USD-
There may be movement soon in the case of the longest government shutdown in US history after the Senate held an unusual Sunday session yesterday to try and make a deal. Exactly where these negotiations go, only time will tell, but what is certain is that it's doing nothing to stoke volatility.
Volatility is nectar for analysts, without it we have nothing to write about, but besides this, it also makes it very difficult to estimate the Dollar's path into year end. Unless we get hard data again, it remains mostly guesswork, as it has been for the last two months. The shutdown costs the US government about $15bln a week in lost revenue and knock on effects.

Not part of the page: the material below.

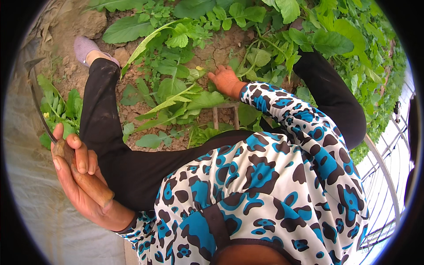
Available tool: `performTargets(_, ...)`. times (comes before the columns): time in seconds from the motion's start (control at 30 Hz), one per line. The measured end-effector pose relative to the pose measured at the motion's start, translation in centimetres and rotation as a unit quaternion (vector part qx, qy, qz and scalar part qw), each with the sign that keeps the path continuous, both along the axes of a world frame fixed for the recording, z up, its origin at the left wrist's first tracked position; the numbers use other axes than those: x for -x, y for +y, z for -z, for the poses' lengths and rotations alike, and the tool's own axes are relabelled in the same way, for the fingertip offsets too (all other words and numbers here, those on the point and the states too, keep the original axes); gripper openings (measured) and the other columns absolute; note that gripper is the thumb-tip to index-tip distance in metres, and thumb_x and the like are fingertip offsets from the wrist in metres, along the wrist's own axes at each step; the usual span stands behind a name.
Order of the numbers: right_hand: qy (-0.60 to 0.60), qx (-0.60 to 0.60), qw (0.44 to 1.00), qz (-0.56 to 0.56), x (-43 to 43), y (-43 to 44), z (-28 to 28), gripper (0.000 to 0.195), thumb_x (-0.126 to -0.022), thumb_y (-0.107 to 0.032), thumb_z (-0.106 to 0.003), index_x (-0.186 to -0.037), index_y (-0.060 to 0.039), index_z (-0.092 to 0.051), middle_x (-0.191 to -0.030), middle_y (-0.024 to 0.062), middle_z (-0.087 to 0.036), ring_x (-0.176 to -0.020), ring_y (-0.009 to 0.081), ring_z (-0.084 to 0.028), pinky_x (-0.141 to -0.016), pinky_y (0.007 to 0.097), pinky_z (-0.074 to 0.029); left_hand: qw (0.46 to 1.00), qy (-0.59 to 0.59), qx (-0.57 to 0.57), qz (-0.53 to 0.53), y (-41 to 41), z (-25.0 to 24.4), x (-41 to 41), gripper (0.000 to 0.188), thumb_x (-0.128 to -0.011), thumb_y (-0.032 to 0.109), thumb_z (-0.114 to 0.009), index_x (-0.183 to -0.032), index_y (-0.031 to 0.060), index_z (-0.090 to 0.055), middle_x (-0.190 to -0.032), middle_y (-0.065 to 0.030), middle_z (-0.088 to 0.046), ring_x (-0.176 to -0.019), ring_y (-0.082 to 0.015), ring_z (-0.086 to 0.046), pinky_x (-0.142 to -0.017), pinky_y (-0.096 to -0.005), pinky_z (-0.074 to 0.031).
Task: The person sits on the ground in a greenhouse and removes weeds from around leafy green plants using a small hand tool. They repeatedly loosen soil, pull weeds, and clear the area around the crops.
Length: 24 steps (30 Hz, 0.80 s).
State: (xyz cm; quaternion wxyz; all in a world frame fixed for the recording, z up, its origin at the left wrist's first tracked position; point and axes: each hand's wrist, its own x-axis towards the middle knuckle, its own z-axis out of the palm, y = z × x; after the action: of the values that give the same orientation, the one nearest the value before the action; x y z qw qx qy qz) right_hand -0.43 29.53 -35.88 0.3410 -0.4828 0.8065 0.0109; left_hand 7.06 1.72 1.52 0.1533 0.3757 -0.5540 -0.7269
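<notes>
My left hand (pixel 82 185) is palm up at the left, with its fingers curled around the wooden handle (pixel 92 187) of a small hand hoe. The hoe's thin curved metal neck (pixel 39 106) rises from the handle to a small pointed blade (pixel 33 63), held over the plastic sheet. Between my spread legs, my right hand (pixel 227 81) reaches down among leafy green plants (pixel 172 86). Its thumb stands apart from the fingers, close to the cracked soil (pixel 215 49). Nothing shows in it, though its palm is hidden. A small yellow leaf or petal (pixel 199 68) lies beside the thumb.
A wooden frame (pixel 226 106) stands on the soil just in front of my body. Greyish plastic sheeting (pixel 39 198) runs along the left side. Dense greenery (pixel 361 49) fills the right, with curved metal bars (pixel 386 179) below it. My left foot wears a mauve shoe (pixel 84 48).
</notes>
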Motion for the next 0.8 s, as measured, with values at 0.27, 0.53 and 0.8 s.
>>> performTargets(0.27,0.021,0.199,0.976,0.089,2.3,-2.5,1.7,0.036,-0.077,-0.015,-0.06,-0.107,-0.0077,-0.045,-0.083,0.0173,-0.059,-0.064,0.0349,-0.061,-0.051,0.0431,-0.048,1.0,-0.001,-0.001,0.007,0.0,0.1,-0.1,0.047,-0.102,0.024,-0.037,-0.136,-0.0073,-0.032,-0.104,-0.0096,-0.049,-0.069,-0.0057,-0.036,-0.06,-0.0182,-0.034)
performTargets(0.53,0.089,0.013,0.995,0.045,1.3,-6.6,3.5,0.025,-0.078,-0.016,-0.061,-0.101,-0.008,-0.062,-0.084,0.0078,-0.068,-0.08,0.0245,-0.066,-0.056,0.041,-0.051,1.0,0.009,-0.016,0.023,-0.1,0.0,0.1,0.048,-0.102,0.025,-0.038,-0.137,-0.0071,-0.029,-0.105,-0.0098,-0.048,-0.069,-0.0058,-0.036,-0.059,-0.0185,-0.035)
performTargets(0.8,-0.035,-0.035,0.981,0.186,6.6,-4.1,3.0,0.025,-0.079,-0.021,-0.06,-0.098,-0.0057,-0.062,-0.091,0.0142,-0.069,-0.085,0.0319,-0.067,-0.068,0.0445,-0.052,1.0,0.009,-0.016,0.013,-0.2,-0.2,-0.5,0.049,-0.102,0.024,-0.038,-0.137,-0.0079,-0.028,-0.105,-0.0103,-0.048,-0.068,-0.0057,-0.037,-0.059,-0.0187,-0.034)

There has been no Federally provided welfare for November, air traffic controllers are sounding the alarm over understaffing and naturally, Government workers in key areas are furloughed. Whether a solution can be reached this week depends on lawmakers, but momentum does seem to be building, much to the markets relief.
GDP-
The Pound is gathering some momentum in the early hours of this morning, after being pummeled for the last two weeks. Although, this seems likely short lived, given we have the UK employment report out tomorrow.
That data is expected to see unemployment rise from 4.8% to 4.9%, within the BoE's expectations, but still not great. Indeed, the BoE expects the UK to tip over the 5% barrier in early 2026, before dipping again (although why they decline to say). At the same time, wage growth is again expected to slow, which combined with the increase in unemployment would satisfy 50% of the conditions Bailey laid out last Thursday for a rate cut in December.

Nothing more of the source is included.